▸ **WORK INSTRUCTION**:
The answer must be every line below that contains the string "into".

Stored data
__________
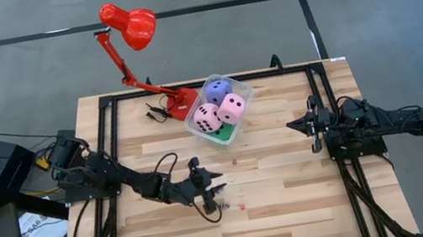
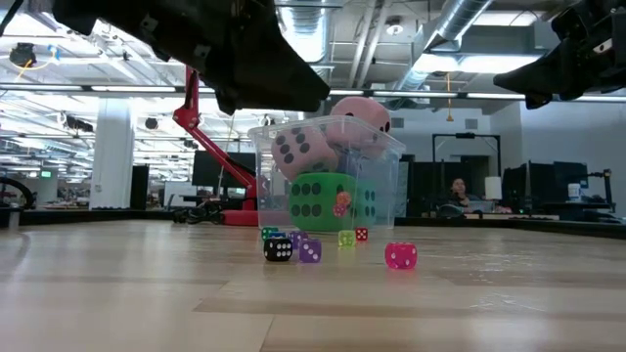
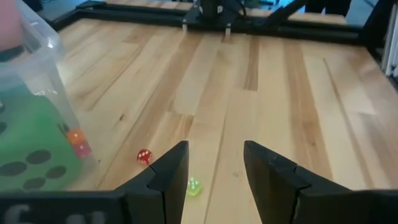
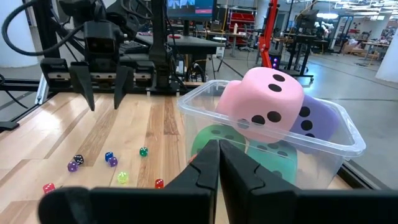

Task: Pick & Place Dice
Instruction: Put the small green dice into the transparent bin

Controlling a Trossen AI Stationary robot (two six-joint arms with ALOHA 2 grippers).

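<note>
Big dice (image 1: 219,109) sit in the tub (image 1: 243,92); tiny dice (image 2: 310,250) lie scattered on the desk (image 1: 292,199).
Left pincer (image 3: 215,165) hangs apart, empty, over the tiny dice; right pincer (image 4: 219,163) is together at the desk's right side. The low view picks out tiny dice colours — from above they are mere specks.

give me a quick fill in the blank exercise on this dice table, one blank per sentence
1. The big soft dice sit inside a clear ____ near the red lamp.
2. The left gripper hovers over the tiny dice with its fingers ____.
3. The right gripper has its fingers ____.
4. The big die at the bottom of the pile, seen through the wall, is ____.

Missing words: tub; open; shut; green
</note>
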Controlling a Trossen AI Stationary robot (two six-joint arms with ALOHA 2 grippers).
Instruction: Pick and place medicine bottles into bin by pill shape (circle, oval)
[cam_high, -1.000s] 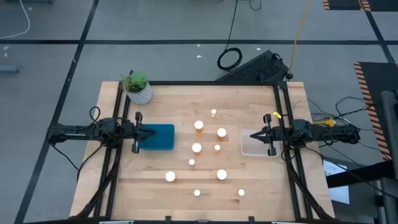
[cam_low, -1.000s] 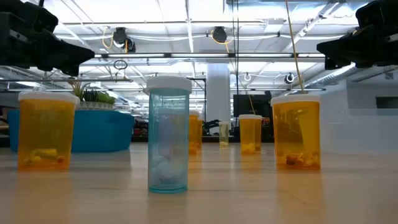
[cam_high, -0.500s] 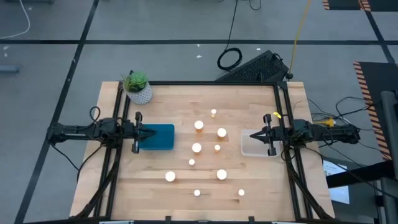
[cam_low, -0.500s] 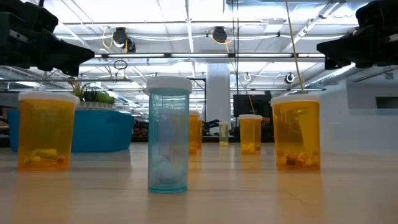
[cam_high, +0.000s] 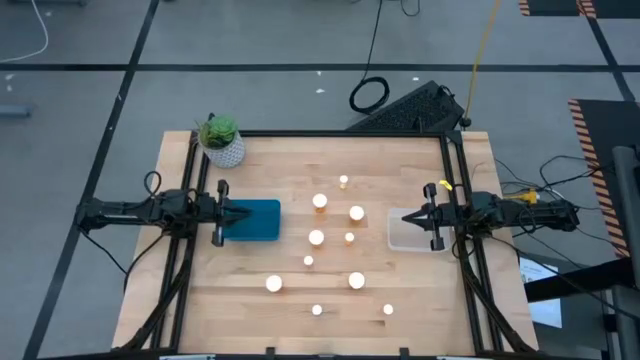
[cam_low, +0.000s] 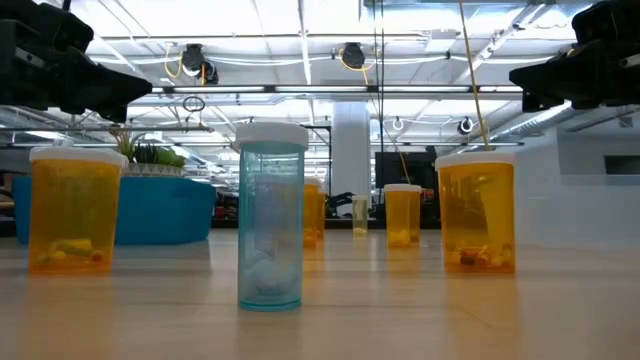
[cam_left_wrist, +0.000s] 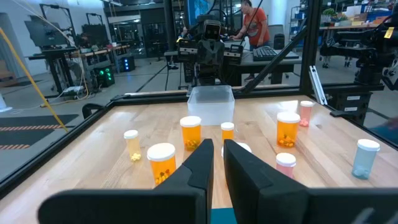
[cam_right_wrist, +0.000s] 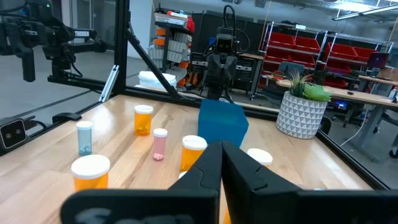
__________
▸ **RESULT**:
Instruction: Put the small green dice into the transparent bin
Instruction: Pick and place medicine bottles into bin by pill shape (circle, oval)

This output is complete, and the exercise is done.